Segment Start: Provided data

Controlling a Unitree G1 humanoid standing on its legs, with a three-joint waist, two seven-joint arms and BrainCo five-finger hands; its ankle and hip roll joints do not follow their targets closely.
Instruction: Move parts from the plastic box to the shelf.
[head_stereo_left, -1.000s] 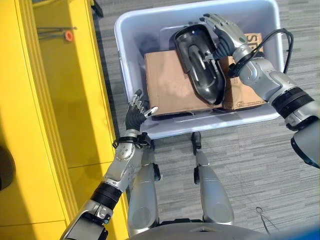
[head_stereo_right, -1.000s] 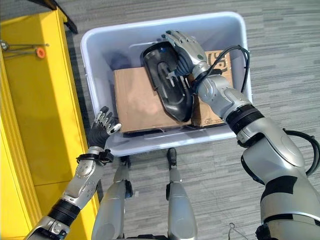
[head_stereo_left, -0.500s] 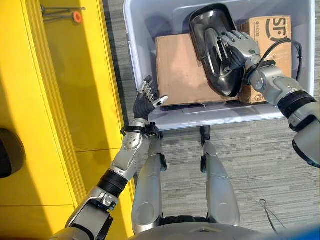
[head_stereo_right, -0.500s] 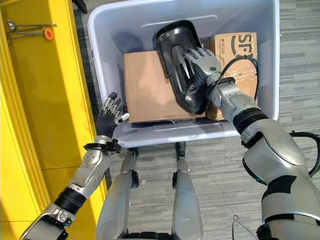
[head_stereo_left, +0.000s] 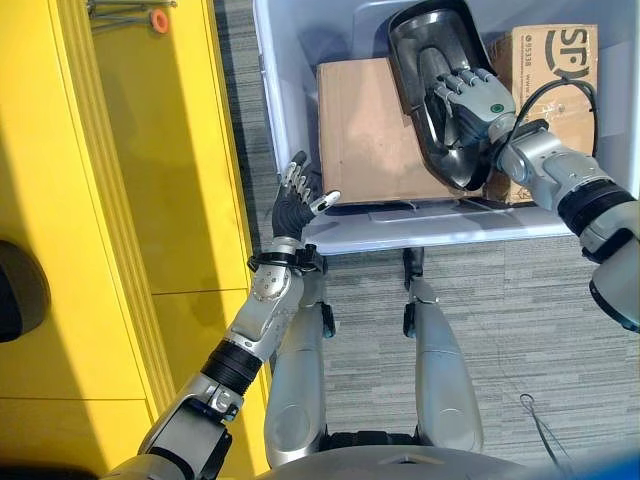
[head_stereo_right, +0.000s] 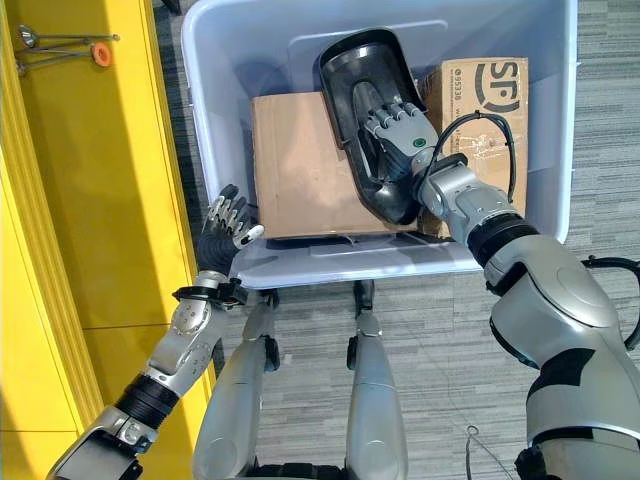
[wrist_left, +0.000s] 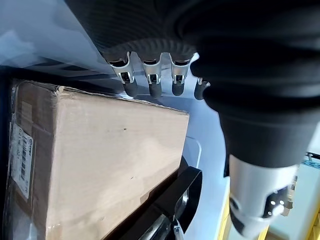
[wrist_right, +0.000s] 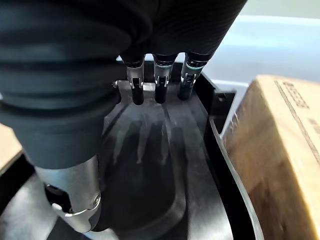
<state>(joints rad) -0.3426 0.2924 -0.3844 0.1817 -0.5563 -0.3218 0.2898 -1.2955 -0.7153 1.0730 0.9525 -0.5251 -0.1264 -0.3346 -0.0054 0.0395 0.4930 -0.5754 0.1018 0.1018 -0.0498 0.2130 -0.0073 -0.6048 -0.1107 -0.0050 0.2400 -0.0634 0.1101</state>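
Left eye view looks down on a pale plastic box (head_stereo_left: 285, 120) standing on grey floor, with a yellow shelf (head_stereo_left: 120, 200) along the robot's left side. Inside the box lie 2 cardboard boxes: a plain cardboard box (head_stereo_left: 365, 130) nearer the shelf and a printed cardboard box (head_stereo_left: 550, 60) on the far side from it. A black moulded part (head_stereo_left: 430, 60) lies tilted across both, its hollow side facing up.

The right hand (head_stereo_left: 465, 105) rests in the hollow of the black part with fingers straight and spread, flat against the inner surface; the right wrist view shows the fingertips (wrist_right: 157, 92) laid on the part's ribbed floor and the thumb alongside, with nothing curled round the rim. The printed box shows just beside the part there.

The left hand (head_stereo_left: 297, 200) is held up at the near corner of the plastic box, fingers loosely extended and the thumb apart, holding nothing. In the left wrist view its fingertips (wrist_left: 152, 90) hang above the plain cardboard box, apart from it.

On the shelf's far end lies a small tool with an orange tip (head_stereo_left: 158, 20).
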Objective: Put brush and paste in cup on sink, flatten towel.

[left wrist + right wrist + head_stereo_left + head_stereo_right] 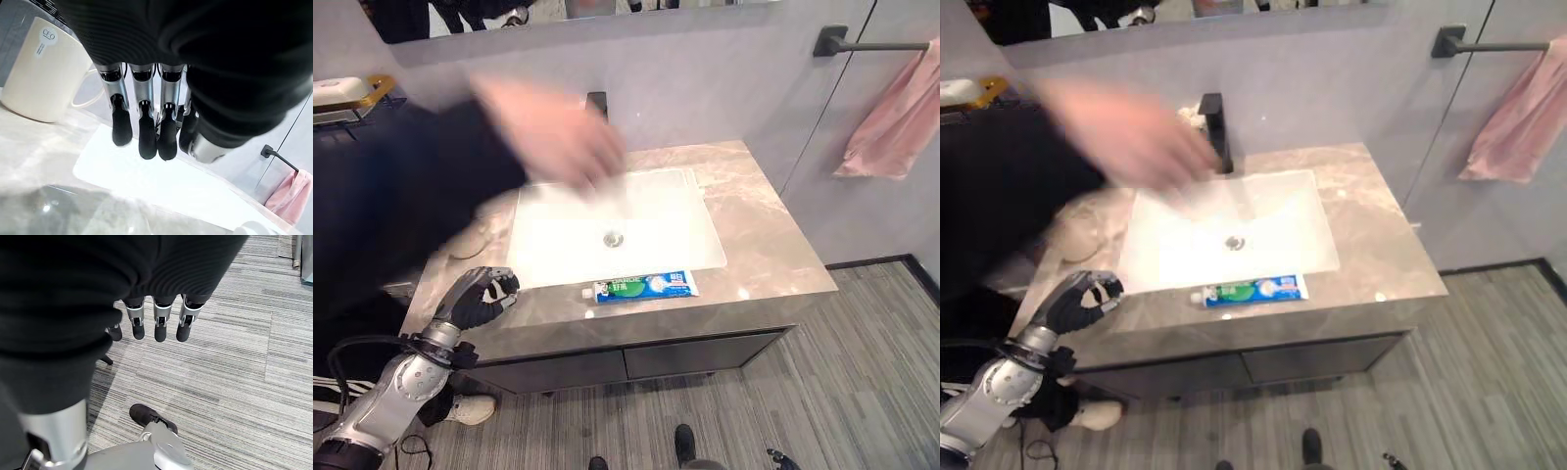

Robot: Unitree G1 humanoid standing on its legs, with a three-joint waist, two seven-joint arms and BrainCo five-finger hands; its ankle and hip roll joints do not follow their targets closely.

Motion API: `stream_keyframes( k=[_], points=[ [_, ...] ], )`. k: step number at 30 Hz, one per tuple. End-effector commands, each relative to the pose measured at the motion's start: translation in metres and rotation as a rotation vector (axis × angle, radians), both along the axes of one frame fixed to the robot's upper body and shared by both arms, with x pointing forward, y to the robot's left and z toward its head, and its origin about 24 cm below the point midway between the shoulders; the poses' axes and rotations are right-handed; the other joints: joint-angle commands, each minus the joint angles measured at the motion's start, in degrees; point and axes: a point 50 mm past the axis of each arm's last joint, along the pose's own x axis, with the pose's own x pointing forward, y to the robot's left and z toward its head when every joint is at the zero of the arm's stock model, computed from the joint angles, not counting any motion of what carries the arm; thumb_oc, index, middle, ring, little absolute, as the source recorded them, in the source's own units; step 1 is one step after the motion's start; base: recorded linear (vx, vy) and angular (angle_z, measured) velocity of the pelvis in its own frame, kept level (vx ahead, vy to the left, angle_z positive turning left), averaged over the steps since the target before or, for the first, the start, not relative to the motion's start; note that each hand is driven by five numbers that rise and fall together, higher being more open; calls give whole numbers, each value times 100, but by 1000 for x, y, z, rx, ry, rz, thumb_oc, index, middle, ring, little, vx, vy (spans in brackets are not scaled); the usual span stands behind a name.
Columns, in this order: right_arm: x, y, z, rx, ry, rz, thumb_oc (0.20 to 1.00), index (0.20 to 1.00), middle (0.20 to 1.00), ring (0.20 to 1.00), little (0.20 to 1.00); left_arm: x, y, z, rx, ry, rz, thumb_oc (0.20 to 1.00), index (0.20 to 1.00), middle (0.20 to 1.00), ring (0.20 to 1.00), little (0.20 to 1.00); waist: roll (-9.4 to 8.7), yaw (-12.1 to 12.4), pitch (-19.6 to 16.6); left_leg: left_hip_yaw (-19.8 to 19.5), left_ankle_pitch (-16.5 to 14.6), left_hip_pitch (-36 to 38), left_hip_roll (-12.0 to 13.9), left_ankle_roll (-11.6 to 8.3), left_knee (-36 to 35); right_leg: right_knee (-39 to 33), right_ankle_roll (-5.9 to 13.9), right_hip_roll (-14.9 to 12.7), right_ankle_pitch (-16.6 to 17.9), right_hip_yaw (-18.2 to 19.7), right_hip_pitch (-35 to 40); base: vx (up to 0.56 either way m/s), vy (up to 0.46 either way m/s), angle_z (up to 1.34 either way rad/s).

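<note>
The blue, green and white toothpaste tube [644, 286] lies flat on the front strip of the beige marble-patterned countertop [766, 245], just in front of the white rectangular sink basin [656, 230] and parallel to its front edge, with its white cap end pointing toward the robot's left. The cream ceramic mug with a loop handle [41, 73] stands upright on the countertop beside the basin's left side; the left wrist view shows it beyond the fingertips, apart from them. The pink towel [896, 113] hangs bunched from the dark wall-mounted bar [862, 44] on the grey wall to the right of the sink, well apart from the counter. A toothbrush cannot be made out.

The left hand [481, 297] sits at the front left corner of the countertop, near the basin's corner; its fingers [146, 134] hang loosely bent and hold nothing. The right hand [155, 323] is low at the robot's side over the grey striped floor [234, 357], its fingers relaxed and empty.

A person's blurred hand [558, 132] in a dark sleeve [401, 196] reaches in from the left across the back of the basin, close to the black faucet [1214, 127]. A wire wall rack holding a white object [342, 93] is fixed at the upper left.
</note>
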Motion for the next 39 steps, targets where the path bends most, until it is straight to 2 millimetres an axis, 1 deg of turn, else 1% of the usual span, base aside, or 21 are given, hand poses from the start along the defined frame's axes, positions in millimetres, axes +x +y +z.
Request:
stream_keyframes(
  k=[1,8,9,10,11,12,13,17,26,31,32,39],
  points=[
    [5,-6,2,-21,-5,-17,1000,1000,1000,1000,1000,14,-5,26,1,-106,-34,200,200,200,200,200,-120,-77,86,1,-111,-76,-8,-115,101,82,620,-483,-157,-101,371,0,0,0],
    [0,-5,0,-18,8,-40,1000,1000,1000,1000,1000,15,-5,20,-7,-95,-18,200,200,200,200,200,-152,-75,33,12,-116,-32,15,-121,97,74,617,-466,-161,-98,411,0,0,0],
    [0,-4,0,-16,10,-42,1000,1000,1000,1000,1000,15,-6,20,-13,-97,-16,244,244,244,244,244,-151,-71,33,10,-112,-29,20,-126,97,74,615,-465,-165,-102,415,0,0,0],
    [0,-2,-1,-10,10,-47,1000,1000,1000,1000,1000,15,-6,18,-24,-100,-7,438,438,438,438,438,-152,-57,28,-4,-102,-28,26,-129,97,77,604,-463,-173,-103,419,0,0,0],
    [0,-2,-1,-10,12,-48,1000,1000,1000,1000,1000,15,-6,18,-26,-97,-7,592,592,592,592,592,-156,-60,24,-6,-102,-27,30,-130,97,77,601,-461,-176,-106,422,0,0,0],
    [0,-1,-1,-6,12,-51,1000,1000,1000,1000,1000,14,-6,16,-35,-95,-1,906,906,906,906,906,-160,-46,12,-12,-90,-23,37,-133,96,81,597,-456,-181,-116,424,0,0,0],
    [1,0,-1,-4,9,-51,1000,1000,1000,1000,1000,15,-7,15,-40,-93,1,1000,1000,1000,1000,1000,-166,-47,3,-21,-82,-26,41,-136,95,81,592,-453,-184,-122,427,0,0,0],
    [5,1,-1,-5,2,-42,1000,1000,1000,1000,1000,16,-10,9,-73,-69,5,1000,1000,1000,1000,1000,-225,-23,-37,-75,-42,-30,69,-160,89,90,560,-432,-221,-166,466,-7,-19,1],
    [6,-4,1,-23,1,-58,1000,1000,1000,1000,1000,17,-14,3,-82,-30,-7,1000,1000,1000,1000,1000,-247,-32,-55,-138,7,3,124,-204,77,94,497,-389,-288,-218,570,-1,-5,0],
    [3,-6,0,-30,14,-60,1000,1000,1000,1000,1000,20,-18,4,-82,-32,-20,1000,1000,1000,1000,1000,-197,-61,-45,-161,33,-6,127,-223,69,83,483,-384,-297,-240,583,3,-21,7],
    [0,-6,0,-33,25,-55,1000,1000,1000,1000,1000,21,-21,3,-89,-29,-29,1000,1000,1000,1000,1000,-167,-82,-37,-144,41,-13,134,-227,68,76,479,-380,-300,-247,563,0,0,0],
    [-2,-9,1,-38,29,-67,1000,1000,1000,1000,1000,25,-33,5,-116,-25,-77,1000,1000,1000,1000,1000,-81,-152,5,-90,56,-55,149,-240,67,74,475,-370,-294,-175,483,5,-2,-2]
  ],
)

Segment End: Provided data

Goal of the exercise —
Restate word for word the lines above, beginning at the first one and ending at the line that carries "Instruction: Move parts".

Answer for the task —
Controlling a Unitree G1 humanoid standing on its legs, with a three-joint waist, two seven-joint arms and BrainCo five-finger hands; its ankle and hip roll joints do not follow their targets closely.
Instruction: Move parts from the plastic box to the shelf.

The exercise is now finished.